- [YOUR GOAL]: Nothing outside the range below should be printed. Output exactly the lines from the line with "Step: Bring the" to the line with "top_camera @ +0", both included.

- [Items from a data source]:
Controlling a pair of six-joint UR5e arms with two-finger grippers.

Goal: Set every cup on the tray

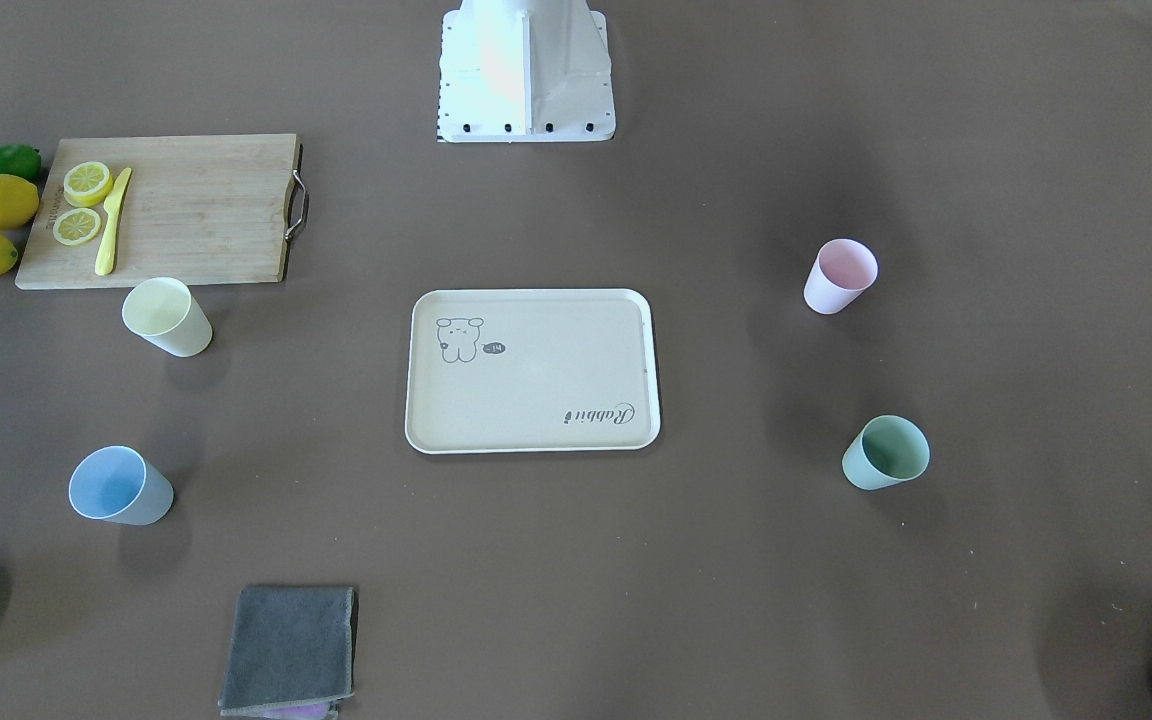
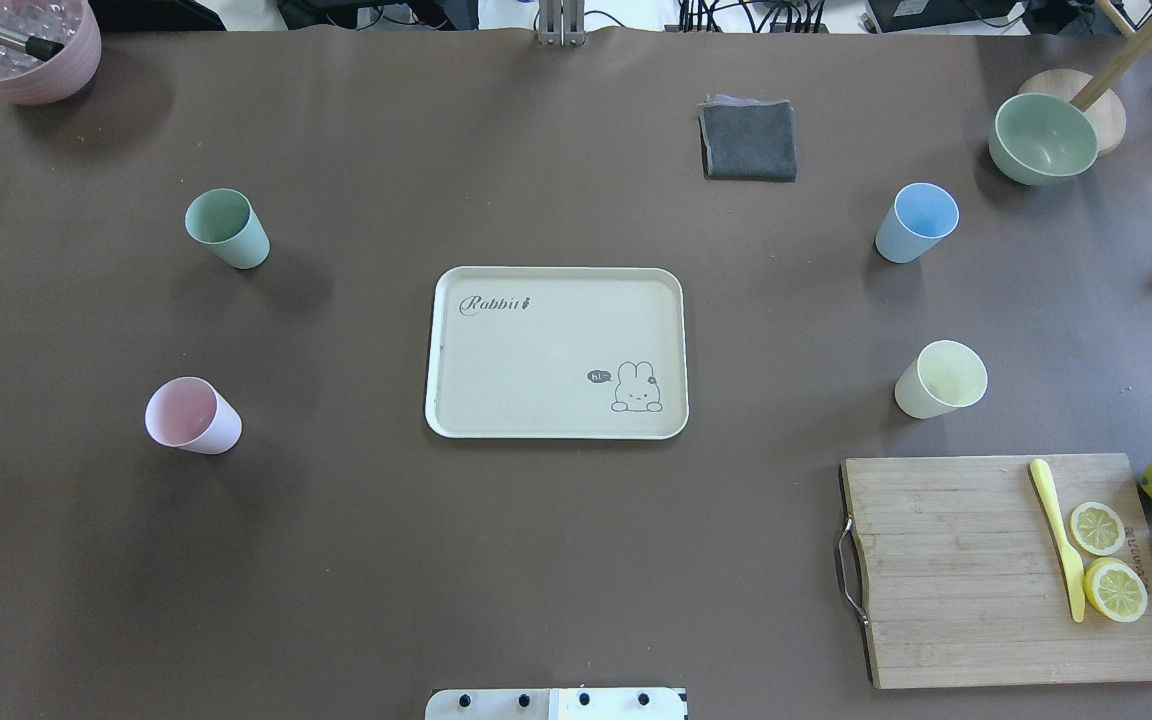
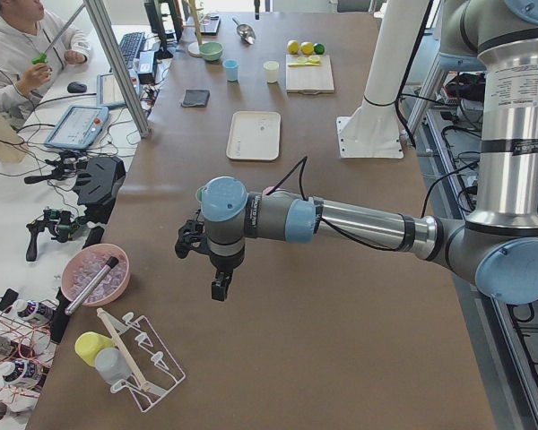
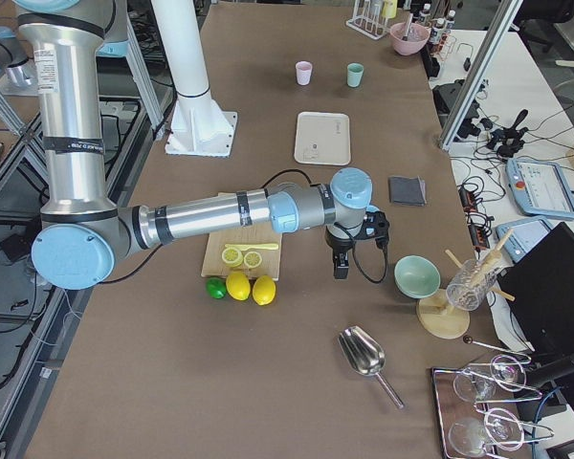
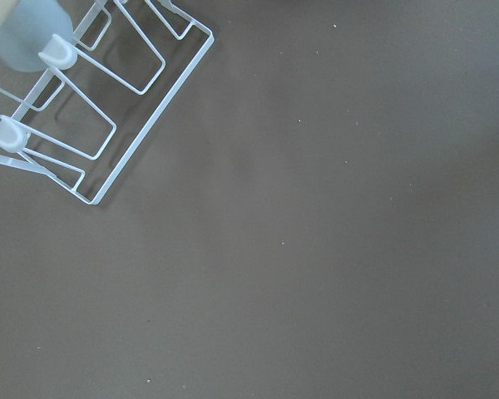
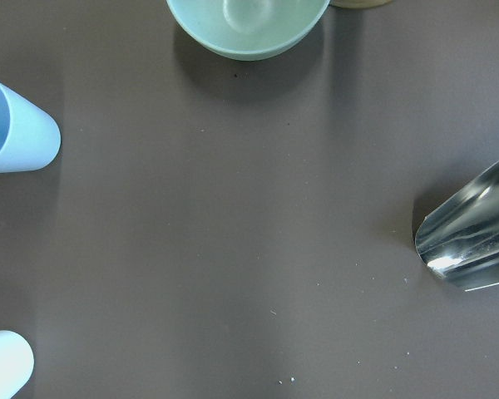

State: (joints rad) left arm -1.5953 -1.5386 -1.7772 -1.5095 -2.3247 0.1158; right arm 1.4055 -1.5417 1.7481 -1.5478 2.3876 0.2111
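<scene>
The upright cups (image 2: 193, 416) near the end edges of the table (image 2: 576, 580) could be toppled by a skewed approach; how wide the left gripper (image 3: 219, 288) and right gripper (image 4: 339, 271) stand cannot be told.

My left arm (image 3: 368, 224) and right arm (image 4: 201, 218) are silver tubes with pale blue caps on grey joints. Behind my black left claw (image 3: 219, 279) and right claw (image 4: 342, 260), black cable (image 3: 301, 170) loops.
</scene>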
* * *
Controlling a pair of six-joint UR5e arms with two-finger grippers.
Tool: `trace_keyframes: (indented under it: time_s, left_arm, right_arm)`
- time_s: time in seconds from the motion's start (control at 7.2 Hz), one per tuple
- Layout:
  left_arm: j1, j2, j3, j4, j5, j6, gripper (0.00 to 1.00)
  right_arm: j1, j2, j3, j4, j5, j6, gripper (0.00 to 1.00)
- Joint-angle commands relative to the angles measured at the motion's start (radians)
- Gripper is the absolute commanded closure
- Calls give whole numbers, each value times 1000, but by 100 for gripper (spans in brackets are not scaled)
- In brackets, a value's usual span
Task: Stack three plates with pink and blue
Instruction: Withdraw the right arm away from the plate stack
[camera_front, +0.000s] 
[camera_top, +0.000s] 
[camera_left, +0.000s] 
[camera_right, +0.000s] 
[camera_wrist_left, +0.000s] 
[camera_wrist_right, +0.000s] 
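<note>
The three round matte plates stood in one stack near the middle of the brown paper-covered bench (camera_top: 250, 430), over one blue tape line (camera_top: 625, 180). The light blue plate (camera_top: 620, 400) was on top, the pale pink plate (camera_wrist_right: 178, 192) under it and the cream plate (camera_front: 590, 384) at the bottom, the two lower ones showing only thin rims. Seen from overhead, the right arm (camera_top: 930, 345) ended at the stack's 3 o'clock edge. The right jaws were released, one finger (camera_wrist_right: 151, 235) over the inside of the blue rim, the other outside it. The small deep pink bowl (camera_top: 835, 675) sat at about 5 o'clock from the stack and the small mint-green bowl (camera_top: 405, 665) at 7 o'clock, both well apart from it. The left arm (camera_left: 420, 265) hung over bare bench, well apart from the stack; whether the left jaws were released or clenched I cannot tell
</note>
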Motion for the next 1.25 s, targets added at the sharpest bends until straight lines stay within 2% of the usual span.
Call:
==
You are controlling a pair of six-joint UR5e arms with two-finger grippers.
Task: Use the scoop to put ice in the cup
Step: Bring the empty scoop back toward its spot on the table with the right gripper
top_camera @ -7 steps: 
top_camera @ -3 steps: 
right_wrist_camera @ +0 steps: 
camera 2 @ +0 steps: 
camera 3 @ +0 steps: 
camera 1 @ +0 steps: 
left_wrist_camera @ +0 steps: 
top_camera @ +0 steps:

- [WRITTEN REPLY]:
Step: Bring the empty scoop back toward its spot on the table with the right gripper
top_camera @ -7 steps: 
top_camera @ -3 steps: 
right_wrist_camera @ +0 steps: 
camera 2 @ +0 steps: 
camera 3 @ +0 steps: 
camera 1 @ +0 steps: 
left_wrist_camera @ +0 steps: 
top_camera @ +0 steps:

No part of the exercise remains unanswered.